(Task input)

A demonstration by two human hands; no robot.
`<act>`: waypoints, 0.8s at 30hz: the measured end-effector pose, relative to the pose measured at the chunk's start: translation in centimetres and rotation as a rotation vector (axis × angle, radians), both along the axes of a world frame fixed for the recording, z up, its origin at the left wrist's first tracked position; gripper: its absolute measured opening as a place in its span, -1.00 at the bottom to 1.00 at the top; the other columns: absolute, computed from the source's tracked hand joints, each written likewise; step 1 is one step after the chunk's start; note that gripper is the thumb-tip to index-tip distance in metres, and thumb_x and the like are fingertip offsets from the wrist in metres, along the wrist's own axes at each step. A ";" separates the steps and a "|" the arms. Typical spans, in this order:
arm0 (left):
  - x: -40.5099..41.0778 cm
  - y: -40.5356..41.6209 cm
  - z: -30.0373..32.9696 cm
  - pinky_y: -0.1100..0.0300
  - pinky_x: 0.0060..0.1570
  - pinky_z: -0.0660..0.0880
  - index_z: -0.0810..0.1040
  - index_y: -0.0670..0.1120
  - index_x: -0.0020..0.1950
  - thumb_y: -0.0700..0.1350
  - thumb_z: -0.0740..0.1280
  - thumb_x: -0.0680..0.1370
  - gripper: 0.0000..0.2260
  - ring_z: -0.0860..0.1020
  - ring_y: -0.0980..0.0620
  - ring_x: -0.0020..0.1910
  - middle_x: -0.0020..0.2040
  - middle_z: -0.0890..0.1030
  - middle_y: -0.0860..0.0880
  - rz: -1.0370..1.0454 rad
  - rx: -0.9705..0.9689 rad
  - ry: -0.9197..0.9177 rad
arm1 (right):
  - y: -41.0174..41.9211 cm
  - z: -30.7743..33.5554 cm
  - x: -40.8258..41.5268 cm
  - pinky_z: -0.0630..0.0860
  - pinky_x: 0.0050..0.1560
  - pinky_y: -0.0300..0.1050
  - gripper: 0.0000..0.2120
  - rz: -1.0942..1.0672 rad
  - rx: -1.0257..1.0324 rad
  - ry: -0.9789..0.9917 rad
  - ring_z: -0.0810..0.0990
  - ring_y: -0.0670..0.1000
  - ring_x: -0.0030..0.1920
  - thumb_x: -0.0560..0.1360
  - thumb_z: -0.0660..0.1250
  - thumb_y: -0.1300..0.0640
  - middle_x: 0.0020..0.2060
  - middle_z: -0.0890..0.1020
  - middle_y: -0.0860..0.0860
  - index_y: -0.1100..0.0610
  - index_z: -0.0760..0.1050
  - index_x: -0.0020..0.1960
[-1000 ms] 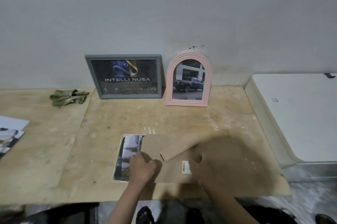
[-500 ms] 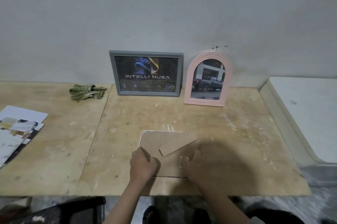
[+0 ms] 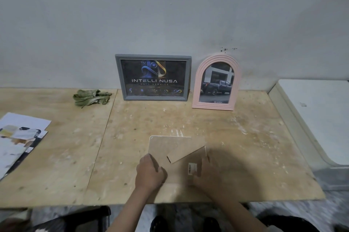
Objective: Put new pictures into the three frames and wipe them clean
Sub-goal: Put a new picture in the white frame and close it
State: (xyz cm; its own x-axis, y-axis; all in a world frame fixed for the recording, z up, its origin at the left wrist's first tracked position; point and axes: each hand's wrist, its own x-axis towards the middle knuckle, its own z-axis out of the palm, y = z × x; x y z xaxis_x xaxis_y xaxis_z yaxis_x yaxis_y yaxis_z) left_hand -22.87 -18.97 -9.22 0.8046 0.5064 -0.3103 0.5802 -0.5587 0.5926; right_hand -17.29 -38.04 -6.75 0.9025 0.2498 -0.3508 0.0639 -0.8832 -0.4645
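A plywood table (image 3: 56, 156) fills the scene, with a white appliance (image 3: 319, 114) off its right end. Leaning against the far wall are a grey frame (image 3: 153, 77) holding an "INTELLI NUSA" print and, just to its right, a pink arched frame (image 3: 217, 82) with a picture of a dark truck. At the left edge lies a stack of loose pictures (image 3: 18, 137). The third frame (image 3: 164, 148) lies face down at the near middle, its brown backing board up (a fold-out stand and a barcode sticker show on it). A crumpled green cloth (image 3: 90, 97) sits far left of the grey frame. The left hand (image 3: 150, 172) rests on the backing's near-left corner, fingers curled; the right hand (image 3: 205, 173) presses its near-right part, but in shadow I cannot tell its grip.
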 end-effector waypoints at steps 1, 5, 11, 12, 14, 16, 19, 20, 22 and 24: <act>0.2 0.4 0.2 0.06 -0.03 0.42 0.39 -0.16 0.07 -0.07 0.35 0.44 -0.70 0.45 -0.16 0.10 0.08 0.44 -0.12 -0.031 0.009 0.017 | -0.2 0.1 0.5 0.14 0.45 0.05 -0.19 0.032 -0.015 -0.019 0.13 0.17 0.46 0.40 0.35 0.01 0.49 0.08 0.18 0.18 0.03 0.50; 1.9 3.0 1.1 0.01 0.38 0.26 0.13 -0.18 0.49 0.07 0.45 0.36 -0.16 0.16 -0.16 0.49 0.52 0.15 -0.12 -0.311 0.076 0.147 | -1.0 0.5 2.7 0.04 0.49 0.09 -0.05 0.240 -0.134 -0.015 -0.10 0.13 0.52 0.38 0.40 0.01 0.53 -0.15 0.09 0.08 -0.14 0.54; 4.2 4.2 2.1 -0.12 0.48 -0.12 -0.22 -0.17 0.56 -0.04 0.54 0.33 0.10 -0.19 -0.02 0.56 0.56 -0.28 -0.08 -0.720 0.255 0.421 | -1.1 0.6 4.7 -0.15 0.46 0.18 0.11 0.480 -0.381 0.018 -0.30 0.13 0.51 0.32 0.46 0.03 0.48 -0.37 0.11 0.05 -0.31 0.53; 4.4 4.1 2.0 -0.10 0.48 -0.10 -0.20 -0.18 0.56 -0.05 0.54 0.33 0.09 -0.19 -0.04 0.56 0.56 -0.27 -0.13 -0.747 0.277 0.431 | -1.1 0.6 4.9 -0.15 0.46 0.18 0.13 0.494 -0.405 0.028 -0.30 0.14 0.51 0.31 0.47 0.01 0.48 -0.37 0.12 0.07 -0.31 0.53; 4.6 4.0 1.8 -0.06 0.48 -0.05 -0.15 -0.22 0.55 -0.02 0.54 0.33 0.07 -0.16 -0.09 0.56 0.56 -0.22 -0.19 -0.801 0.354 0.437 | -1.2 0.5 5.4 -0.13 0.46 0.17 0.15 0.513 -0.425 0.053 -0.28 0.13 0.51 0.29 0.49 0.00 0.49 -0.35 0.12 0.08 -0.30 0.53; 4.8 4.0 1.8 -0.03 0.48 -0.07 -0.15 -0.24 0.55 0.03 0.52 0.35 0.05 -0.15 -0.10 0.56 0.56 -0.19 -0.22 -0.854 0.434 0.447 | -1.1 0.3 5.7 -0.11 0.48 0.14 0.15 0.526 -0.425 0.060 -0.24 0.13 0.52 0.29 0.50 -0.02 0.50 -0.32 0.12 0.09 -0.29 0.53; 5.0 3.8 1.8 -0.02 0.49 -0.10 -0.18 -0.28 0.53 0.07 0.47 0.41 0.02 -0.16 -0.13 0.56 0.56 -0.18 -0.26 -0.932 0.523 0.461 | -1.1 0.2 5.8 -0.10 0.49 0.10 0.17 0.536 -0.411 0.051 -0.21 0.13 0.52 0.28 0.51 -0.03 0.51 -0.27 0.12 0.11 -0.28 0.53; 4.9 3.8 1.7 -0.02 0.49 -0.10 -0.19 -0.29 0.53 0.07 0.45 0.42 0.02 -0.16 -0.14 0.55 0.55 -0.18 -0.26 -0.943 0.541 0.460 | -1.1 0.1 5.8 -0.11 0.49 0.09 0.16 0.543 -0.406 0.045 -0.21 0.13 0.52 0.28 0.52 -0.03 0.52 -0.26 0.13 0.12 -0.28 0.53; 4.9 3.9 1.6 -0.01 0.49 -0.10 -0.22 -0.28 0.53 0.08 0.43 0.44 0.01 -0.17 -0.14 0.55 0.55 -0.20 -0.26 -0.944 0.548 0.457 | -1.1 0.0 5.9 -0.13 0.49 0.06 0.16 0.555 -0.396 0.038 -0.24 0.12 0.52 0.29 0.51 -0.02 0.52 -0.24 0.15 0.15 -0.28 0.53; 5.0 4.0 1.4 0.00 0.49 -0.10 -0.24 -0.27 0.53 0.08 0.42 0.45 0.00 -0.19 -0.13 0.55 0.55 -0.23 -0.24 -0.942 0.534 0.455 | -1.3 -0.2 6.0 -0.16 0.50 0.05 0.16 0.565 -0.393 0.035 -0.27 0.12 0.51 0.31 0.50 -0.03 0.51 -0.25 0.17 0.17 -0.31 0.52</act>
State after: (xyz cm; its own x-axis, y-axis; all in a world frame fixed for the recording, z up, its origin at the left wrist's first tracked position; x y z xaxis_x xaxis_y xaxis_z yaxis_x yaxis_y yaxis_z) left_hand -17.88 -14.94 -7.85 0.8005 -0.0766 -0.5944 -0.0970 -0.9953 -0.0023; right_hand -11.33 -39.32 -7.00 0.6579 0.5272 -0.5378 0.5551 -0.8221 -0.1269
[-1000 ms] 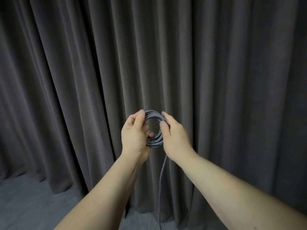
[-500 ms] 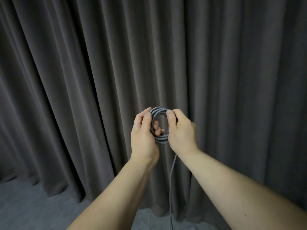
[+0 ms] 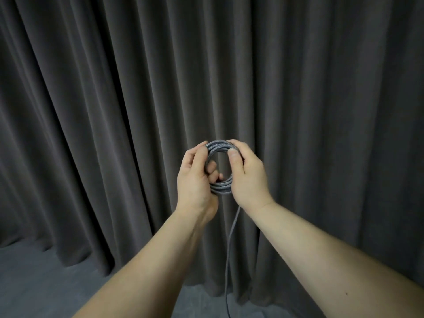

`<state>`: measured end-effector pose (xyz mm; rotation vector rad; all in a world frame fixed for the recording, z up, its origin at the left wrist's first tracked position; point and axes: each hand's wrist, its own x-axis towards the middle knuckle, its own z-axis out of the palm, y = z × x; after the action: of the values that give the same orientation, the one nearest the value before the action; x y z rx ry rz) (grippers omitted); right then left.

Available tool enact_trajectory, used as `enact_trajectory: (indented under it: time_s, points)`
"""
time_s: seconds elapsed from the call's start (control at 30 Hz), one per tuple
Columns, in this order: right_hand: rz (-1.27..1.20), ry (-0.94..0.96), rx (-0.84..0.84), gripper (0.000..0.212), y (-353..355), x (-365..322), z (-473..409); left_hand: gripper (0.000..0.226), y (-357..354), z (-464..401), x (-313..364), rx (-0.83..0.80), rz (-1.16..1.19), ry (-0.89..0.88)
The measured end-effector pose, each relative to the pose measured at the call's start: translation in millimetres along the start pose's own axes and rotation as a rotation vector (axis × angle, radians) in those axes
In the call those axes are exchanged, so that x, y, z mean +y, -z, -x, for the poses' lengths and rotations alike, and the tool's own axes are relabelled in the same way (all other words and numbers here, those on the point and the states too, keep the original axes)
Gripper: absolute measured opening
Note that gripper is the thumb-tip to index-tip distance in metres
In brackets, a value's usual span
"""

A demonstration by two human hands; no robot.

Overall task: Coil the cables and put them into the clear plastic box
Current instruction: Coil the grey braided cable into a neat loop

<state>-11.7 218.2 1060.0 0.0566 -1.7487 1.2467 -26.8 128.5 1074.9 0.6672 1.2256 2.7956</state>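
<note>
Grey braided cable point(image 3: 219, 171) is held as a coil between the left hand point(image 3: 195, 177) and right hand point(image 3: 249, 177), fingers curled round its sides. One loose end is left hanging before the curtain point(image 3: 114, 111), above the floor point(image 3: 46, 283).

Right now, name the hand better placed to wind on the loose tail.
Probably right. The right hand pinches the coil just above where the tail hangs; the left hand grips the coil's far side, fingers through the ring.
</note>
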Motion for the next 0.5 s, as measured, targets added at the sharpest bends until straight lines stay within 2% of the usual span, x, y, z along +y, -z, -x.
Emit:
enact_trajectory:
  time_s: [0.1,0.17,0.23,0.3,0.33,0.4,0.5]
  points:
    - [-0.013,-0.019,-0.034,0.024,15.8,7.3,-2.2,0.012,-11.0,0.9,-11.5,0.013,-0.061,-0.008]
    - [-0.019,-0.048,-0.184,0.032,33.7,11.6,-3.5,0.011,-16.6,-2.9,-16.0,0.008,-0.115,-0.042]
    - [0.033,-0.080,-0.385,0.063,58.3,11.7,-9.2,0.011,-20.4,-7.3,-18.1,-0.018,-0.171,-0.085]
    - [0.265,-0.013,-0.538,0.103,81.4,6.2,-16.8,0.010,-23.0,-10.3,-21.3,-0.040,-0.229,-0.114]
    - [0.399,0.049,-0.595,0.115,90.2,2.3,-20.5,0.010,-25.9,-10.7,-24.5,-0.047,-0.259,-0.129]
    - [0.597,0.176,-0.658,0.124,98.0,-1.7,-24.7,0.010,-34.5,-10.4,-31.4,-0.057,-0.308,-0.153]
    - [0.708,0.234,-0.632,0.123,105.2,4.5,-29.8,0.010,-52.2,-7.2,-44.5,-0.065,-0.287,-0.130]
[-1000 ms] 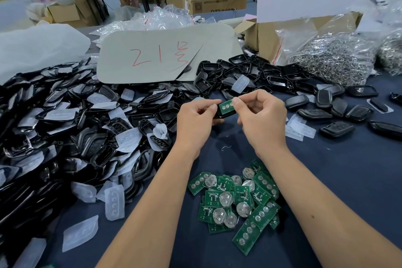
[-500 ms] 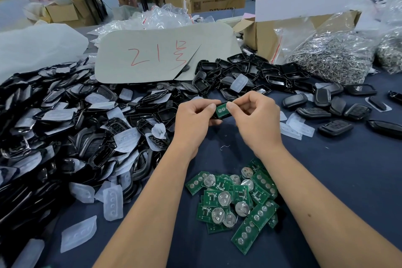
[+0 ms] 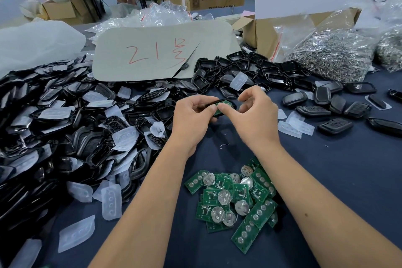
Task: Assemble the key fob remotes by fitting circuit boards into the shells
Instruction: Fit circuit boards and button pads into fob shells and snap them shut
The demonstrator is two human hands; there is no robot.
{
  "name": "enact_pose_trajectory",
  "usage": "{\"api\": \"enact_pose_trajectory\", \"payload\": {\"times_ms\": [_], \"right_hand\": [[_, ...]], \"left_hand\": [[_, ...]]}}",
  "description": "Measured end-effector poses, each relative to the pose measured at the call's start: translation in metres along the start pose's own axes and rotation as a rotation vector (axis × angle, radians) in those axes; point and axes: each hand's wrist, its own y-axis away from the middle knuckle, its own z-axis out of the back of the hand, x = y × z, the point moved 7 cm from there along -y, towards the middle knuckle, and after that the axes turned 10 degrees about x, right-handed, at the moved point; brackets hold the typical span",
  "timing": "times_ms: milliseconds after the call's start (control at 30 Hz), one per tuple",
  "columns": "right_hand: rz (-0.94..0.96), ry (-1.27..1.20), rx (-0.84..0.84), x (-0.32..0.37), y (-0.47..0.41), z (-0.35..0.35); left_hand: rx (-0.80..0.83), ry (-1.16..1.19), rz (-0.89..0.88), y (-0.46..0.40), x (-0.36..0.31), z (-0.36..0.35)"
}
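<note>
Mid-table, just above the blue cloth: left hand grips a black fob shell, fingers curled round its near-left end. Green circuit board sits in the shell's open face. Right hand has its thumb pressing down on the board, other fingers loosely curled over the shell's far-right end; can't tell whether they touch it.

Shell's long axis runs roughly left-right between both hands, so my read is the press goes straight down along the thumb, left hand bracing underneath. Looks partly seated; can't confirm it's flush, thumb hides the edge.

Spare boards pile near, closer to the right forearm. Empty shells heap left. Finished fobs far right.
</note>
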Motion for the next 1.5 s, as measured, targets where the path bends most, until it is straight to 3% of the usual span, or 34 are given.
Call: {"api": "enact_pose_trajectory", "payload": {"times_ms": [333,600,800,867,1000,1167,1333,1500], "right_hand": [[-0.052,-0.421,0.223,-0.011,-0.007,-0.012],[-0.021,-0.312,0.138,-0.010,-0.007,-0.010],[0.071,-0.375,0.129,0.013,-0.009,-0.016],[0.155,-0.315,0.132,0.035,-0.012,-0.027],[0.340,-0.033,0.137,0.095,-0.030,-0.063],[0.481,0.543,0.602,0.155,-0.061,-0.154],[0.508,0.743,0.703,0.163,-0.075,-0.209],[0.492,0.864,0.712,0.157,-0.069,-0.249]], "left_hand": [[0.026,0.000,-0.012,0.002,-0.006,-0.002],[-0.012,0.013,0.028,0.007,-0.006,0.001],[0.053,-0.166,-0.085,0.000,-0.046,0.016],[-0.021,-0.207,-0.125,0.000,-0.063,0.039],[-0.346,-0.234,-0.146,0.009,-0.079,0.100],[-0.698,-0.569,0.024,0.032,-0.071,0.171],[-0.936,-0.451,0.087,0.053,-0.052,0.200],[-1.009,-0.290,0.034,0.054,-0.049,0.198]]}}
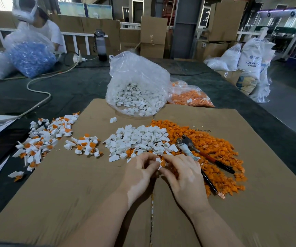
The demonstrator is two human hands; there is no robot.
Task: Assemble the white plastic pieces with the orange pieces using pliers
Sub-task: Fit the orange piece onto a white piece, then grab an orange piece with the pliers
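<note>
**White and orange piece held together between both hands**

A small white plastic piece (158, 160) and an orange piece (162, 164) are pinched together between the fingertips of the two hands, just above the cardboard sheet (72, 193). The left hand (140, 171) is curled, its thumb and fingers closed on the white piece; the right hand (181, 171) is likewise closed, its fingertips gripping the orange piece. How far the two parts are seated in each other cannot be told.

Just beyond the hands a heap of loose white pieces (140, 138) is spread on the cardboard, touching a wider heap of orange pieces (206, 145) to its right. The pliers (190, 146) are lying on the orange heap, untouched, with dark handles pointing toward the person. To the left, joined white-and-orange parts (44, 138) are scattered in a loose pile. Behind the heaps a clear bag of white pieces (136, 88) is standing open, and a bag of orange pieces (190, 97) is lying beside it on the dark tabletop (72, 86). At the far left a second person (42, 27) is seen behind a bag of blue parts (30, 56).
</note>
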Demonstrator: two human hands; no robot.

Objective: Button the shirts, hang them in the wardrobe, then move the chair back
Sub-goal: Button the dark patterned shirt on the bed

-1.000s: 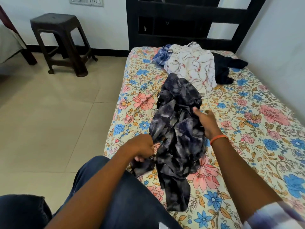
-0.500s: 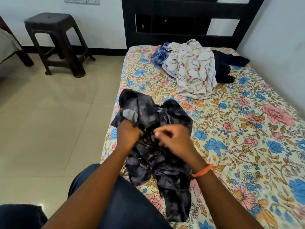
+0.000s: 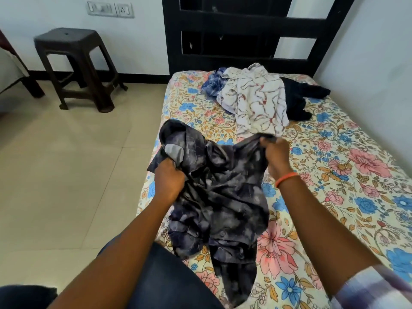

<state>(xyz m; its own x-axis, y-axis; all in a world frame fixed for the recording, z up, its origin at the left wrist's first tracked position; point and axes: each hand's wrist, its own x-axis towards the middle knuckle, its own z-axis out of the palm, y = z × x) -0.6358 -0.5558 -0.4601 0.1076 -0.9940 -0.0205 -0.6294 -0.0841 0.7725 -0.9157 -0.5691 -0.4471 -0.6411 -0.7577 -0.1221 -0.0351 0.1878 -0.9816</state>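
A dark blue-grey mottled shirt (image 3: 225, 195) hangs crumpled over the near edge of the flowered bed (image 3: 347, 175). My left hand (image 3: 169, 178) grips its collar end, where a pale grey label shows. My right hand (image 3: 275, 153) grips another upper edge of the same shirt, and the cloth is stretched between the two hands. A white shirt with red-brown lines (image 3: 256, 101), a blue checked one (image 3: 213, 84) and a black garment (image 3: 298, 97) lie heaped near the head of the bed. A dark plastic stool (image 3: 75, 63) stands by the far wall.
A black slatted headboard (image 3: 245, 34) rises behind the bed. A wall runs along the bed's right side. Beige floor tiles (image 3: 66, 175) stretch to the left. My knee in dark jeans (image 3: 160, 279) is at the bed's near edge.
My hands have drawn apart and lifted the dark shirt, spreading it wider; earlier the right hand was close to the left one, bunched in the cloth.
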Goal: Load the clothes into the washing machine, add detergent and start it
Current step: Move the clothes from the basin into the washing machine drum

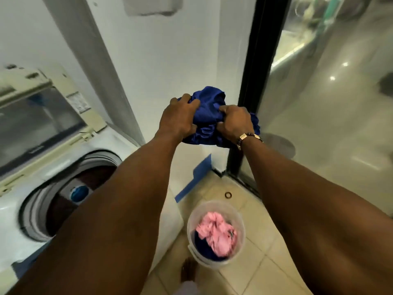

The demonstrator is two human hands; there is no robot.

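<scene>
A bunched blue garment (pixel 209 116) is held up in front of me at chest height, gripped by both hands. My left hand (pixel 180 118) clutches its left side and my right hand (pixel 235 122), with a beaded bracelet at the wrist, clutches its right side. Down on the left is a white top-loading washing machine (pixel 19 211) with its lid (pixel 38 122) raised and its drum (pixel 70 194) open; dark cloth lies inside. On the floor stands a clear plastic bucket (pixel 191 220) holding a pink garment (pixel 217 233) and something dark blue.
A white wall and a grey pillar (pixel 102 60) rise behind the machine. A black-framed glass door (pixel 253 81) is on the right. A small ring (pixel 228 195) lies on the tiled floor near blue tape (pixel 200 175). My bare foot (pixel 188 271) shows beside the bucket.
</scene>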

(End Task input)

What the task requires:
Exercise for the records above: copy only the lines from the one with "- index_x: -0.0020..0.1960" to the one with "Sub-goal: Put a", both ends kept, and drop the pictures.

Response area:
  - index_x: -0.0020..0.1960
[-1000 ms] 
[-500 ms] 
[+0 ms] 
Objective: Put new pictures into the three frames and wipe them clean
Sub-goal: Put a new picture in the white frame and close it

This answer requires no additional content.